======== Input data

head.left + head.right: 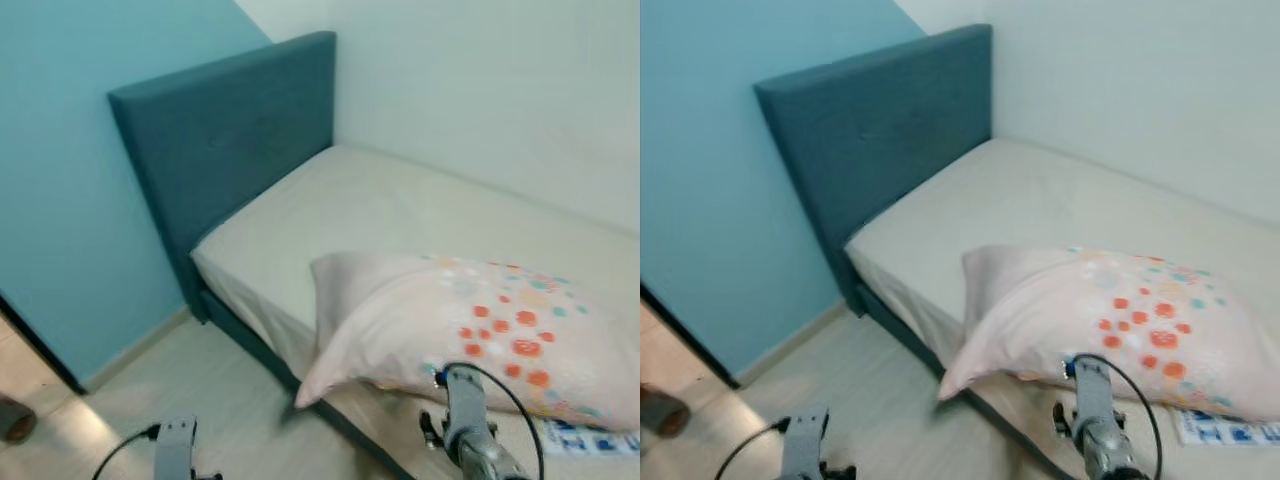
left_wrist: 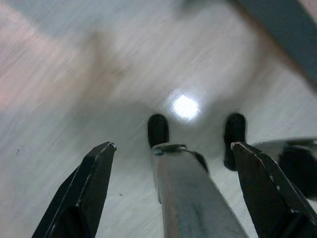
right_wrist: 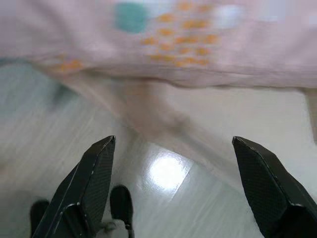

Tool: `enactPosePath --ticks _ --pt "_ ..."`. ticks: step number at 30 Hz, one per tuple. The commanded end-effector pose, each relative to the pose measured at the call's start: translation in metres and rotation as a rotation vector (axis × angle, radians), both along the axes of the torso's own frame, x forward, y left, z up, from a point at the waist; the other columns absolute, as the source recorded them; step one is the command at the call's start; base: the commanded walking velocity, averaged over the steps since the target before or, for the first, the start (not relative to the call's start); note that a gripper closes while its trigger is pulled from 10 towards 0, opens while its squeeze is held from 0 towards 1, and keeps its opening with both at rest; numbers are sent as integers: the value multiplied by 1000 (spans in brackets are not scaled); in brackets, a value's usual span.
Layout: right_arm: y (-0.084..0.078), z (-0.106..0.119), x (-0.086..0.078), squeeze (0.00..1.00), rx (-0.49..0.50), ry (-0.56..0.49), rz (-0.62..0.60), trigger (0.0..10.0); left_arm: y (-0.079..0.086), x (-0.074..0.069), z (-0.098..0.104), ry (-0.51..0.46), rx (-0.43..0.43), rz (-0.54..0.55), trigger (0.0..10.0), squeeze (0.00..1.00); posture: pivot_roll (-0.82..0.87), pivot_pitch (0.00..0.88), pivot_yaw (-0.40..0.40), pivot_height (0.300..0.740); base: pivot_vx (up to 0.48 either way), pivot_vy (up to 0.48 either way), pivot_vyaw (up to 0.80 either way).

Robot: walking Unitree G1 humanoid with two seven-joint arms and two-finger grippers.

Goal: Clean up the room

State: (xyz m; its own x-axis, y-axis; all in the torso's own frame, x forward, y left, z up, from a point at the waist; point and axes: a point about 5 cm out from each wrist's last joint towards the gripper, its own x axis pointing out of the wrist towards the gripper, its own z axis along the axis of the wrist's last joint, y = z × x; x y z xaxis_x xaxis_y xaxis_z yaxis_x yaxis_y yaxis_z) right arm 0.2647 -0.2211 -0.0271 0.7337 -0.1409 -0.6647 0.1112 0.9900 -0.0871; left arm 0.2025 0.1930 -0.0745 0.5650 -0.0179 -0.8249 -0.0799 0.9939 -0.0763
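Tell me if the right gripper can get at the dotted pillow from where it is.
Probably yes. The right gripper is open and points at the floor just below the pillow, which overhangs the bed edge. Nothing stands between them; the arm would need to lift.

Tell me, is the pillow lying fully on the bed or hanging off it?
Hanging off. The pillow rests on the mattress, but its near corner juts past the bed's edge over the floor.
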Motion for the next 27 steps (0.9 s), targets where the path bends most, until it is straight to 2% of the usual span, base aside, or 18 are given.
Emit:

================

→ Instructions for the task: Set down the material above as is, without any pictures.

→ Result of this task:
head.left + head.right: 
left_wrist: 
right_wrist: 

Tool: `enactPosePath --ticks _ --pt "_ ..."`. ticks: step number at 30 Hz, one per tuple. The commanded end-effector pose, each relative to the pose measured at the call's start: translation in metres and rotation as a rotation vector (axis × angle, radians), both along the axes of the torso's own frame, x forward, y left, z up, from a point at the waist; the other columns absolute, as the source recorded them; step one is the command at the call's start; base: the commanded walking velocity, averaged over the steps since the target before or, for the first, the start (not relative to the call's start); note that a gripper closes while its trigger is pulled from 10 towards 0, opens while its squeeze is held from 0 towards 1, and keeps its opening with both at rest; numbers are sent as integers: the value multiplied by 1000 (spans in brackets are not scaled); in brackets, a value's usual span.
Layout: right_arm: y (-0.084..0.078), z (-0.106..0.119), x (-0.086..0.078), squeeze (0.00..1.00), rx (-0.49..0.50), ry (-0.56..0.49), rz (-0.62..0.60), trigger (0.0..10.0); left_arm: y (-0.079..0.086), x (-0.074..0.069), z (-0.098..0.104), ry (-0.51..0.46), rx (-0.43..0.43), rz (-0.54..0.55), trigger (0.0..10.0), squeeze (0.00..1.00); posture: pivot_roll (-0.82..0.87), pivot_pitch (0.00..0.88), pivot_yaw (-0.40..0.40), pivot_height (0.300..0.740); base: pivot_vx (up to 0.48 either way), pivot_vy (up to 0.48 either way), pivot_vyaw (up to 0.80 either way).

Robot: walking Unitree G1 humanoid with two seven-joint arms and two-finger grippers.

Goal: Clean up the room

State: (xyz m; its own x-axis, y-axis; all in the torso's own frame, x forward, y left, z up, from a point at the waist; point and axes: a point about 5 cm out from each wrist's last joint towards the gripper, its own x axis pointing out of the wrist towards the gripper, its own z axis along the axis of the wrist's last joint, y = z × x; x y z xaxis_x xaxis_y xaxis_z yaxis_x yaxis_y yaxis_z) right arm 0.2647 -0.2211 -0.0271 0.7337 -0.1409 -0.6647 0.1112 0.9900 -0.0871; left arm 0.2025 0.1930 -0.0745 0.5650 -0.0179 -0.8249 -0.0799 0.9939 -0.0763
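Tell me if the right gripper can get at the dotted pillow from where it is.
Probably yes. The right gripper is open and points at the floor just below the pillow, which overhangs the bed edge. Nothing stands between them; the arm would need to lift.

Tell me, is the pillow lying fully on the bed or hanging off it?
Hanging off. The pillow rests on the mattress, but its near corner juts past the bed's edge over the floor.
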Motion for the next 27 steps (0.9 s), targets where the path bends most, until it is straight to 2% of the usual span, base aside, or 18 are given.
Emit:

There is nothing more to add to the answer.